§ **What to work on**
Copy out every line of the records in which "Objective" can be found.

§ **Records for this exercise**
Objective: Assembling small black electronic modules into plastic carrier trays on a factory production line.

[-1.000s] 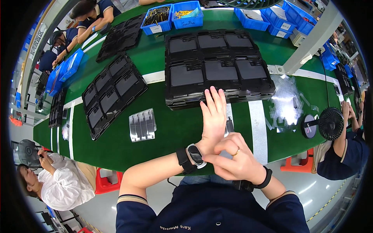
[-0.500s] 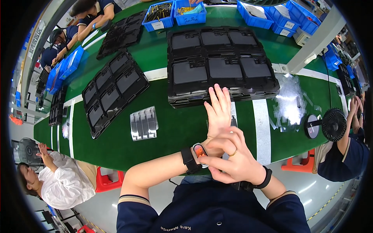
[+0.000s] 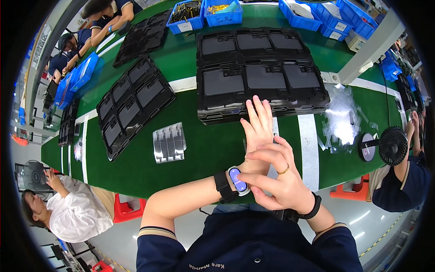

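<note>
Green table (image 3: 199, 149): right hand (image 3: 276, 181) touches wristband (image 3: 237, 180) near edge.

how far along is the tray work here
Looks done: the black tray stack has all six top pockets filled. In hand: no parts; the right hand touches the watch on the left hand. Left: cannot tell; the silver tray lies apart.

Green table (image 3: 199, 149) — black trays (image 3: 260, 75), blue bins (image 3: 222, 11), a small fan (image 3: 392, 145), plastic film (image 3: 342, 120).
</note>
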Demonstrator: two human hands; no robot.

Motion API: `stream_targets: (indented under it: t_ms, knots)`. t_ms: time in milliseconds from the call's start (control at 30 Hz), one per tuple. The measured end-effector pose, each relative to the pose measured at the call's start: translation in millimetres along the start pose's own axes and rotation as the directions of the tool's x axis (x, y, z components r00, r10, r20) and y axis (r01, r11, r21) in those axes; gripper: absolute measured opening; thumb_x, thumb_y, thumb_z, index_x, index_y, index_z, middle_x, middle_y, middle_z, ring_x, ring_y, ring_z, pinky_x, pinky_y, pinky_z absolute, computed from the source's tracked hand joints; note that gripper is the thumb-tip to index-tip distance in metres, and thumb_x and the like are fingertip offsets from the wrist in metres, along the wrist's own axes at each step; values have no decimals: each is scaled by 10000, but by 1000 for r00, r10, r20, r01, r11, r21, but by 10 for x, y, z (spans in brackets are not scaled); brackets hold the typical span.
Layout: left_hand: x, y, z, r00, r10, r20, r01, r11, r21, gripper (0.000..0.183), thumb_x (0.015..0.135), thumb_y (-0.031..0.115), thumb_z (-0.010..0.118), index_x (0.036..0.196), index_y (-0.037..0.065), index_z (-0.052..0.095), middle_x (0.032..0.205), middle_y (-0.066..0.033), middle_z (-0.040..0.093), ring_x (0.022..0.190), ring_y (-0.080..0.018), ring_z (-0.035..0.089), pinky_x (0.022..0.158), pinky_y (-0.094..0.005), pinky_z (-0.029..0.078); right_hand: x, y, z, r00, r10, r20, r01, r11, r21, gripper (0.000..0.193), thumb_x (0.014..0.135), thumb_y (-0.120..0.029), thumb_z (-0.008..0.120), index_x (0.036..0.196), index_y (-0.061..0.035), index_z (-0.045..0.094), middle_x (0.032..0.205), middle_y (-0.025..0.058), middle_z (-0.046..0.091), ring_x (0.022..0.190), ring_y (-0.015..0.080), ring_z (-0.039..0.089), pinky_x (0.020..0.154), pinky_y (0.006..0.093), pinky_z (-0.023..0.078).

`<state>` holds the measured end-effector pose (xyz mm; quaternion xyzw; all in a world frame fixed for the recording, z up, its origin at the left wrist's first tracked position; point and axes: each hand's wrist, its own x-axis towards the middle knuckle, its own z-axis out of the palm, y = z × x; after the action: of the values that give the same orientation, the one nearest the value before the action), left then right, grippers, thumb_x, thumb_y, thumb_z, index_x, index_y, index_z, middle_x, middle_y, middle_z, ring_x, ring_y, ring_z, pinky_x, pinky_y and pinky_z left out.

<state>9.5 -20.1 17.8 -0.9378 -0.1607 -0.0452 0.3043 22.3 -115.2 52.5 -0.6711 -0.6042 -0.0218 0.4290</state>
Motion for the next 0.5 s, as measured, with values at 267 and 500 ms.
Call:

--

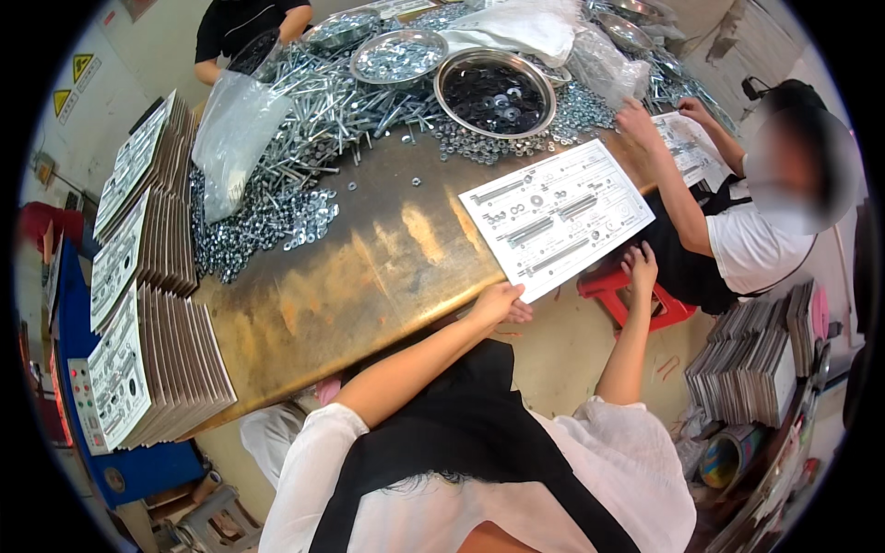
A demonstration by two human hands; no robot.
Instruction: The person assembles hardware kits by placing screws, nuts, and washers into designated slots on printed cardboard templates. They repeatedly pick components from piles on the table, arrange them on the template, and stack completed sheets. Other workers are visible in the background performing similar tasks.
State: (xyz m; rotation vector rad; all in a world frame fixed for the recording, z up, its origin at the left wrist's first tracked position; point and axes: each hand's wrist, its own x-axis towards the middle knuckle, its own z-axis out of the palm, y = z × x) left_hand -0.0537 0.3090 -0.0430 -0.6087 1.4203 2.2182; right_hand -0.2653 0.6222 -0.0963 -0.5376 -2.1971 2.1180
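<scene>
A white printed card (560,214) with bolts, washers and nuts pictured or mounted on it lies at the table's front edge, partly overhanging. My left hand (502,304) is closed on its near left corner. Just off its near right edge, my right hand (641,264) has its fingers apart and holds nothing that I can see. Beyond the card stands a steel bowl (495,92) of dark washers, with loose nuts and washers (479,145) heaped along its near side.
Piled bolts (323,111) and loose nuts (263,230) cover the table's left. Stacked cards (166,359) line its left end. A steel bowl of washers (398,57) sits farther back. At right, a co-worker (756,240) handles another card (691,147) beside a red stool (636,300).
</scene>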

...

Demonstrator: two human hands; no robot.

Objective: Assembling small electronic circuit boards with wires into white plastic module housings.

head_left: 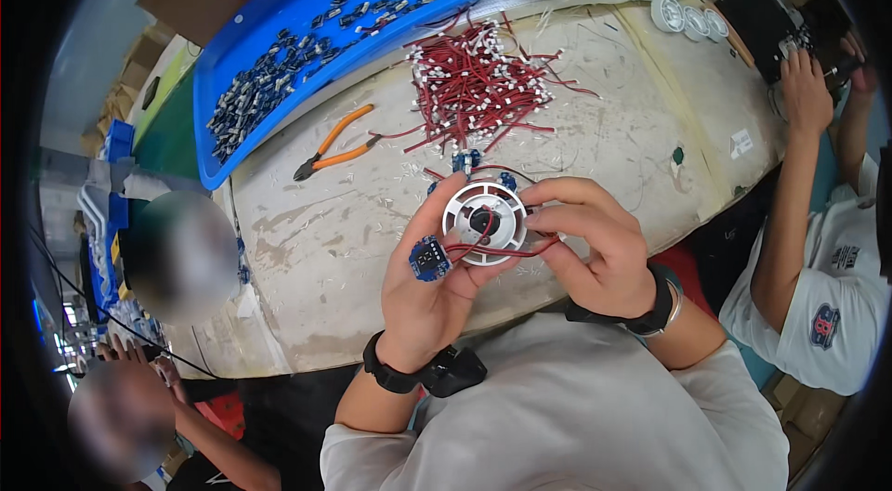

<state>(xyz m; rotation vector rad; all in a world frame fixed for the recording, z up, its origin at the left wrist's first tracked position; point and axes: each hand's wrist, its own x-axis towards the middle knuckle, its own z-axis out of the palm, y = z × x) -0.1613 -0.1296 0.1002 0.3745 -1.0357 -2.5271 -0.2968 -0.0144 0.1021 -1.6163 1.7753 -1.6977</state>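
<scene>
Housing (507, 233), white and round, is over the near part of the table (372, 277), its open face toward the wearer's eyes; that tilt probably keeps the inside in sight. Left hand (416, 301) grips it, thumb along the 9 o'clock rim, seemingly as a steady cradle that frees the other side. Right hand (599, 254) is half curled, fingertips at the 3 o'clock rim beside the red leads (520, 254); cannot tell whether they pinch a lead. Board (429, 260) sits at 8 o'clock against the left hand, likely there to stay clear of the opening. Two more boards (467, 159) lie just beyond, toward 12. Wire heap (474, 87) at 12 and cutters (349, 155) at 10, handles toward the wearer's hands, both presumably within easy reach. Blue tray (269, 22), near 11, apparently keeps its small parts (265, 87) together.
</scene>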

§ **Task result**
Objective: Assembling small black electronic modules into plastic carrier trays on a factory production line.
Objective: Assembling small electronic circuit boards with wires into white plastic module housings.

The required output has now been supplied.